Problem to solve ▸ Return, exactly as written, every line from the first line of the data below through the line that contains "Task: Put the".

Saved entries:
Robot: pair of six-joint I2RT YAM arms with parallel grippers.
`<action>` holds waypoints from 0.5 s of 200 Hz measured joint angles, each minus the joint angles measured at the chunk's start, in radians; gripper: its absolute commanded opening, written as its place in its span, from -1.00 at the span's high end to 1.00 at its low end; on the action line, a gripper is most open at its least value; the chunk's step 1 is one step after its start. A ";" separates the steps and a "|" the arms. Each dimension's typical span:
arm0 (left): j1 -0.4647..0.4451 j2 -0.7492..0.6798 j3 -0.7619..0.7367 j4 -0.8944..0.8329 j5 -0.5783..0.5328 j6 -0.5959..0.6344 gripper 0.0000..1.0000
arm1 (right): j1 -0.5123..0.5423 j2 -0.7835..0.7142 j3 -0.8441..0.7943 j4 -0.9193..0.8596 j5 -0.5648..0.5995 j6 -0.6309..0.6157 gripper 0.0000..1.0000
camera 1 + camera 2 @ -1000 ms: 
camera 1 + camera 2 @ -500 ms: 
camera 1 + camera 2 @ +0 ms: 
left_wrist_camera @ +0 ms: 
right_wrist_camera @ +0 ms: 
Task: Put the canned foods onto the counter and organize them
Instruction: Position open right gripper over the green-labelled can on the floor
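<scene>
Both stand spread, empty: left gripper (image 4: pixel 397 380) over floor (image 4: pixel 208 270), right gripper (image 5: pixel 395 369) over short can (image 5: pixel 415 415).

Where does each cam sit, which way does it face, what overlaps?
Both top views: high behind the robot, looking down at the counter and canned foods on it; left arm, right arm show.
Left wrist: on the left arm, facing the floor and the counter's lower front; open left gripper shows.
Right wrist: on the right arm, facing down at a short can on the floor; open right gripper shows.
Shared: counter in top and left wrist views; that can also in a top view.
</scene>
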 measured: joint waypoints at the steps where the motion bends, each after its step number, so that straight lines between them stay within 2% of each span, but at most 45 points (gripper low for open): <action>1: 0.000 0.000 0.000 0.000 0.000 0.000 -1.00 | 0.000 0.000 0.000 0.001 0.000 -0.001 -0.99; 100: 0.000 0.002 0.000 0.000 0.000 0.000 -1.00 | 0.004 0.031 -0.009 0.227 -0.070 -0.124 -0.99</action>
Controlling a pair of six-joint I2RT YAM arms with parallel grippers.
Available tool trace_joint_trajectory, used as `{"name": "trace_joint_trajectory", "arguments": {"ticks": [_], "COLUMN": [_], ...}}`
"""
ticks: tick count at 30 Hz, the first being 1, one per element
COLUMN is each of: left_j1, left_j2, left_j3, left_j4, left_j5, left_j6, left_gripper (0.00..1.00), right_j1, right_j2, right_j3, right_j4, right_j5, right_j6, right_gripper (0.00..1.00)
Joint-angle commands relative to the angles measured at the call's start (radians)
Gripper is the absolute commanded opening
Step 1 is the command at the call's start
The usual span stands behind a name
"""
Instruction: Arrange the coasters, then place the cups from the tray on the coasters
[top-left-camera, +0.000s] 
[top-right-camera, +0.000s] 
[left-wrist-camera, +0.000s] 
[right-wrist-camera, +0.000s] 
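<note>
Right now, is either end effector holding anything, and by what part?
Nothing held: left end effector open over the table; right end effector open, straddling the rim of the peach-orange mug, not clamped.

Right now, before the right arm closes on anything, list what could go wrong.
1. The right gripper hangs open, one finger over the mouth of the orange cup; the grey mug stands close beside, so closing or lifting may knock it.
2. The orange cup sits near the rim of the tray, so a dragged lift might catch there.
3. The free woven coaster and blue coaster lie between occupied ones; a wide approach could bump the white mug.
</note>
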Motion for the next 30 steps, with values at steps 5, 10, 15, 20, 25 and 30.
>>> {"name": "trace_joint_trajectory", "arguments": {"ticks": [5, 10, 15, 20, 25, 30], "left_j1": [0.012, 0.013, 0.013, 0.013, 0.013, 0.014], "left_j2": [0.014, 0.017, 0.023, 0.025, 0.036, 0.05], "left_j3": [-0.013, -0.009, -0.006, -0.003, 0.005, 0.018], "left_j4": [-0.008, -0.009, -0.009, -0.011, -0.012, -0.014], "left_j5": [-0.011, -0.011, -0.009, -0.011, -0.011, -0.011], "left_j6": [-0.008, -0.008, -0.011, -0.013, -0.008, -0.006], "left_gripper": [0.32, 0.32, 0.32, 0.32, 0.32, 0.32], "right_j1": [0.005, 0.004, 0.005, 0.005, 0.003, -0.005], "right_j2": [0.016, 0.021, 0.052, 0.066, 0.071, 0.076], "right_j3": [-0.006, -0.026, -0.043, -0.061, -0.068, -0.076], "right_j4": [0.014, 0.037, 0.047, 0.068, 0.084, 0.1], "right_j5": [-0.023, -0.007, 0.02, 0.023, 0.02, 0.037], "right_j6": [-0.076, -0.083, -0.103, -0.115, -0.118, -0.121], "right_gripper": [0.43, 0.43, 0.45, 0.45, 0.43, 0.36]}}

Solved problem ▸
Robot: pair of six-joint I2RT YAM arms with parallel grippers.
`<action>` holds waypoints from 0.5 s of 200 Hz measured joint angles, each minus the joint angles measured at the chunk's start, in radians; gripper: its absolute commanded opening, written as its place in its span, from -1.00 at the span's high end to 1.00 at its low end; on the action line, a gripper is most open at its least value; the chunk's step 1 is one step after its start. A ";" separates the steps and a "|" the arms. Each dimension's typical span:
arm0 (left): j1 -0.4647..0.4451 j2 -0.7492..0.6798 j3 -0.7619..0.7367 j4 -0.8944..0.8329 j5 -0.5783..0.5328 j6 -0.5959..0.6344 gripper 0.0000..1.0000
arm1 (right): j1 -0.5123..0.5423 j2 -0.7835..0.7142 j3 -0.8441..0.7943 j4 -0.9193..0.8596 j5 -0.5648..0.5995 j6 -0.6309..0.6157 gripper 0.0000..1.0000
camera 1 + camera 2 @ -1000 ms: 
camera 1 + camera 2 @ -500 ms: 
camera 1 + camera 2 @ +0 ms: 
left_wrist_camera @ +0 ms: 
right_wrist_camera @ +0 ms: 
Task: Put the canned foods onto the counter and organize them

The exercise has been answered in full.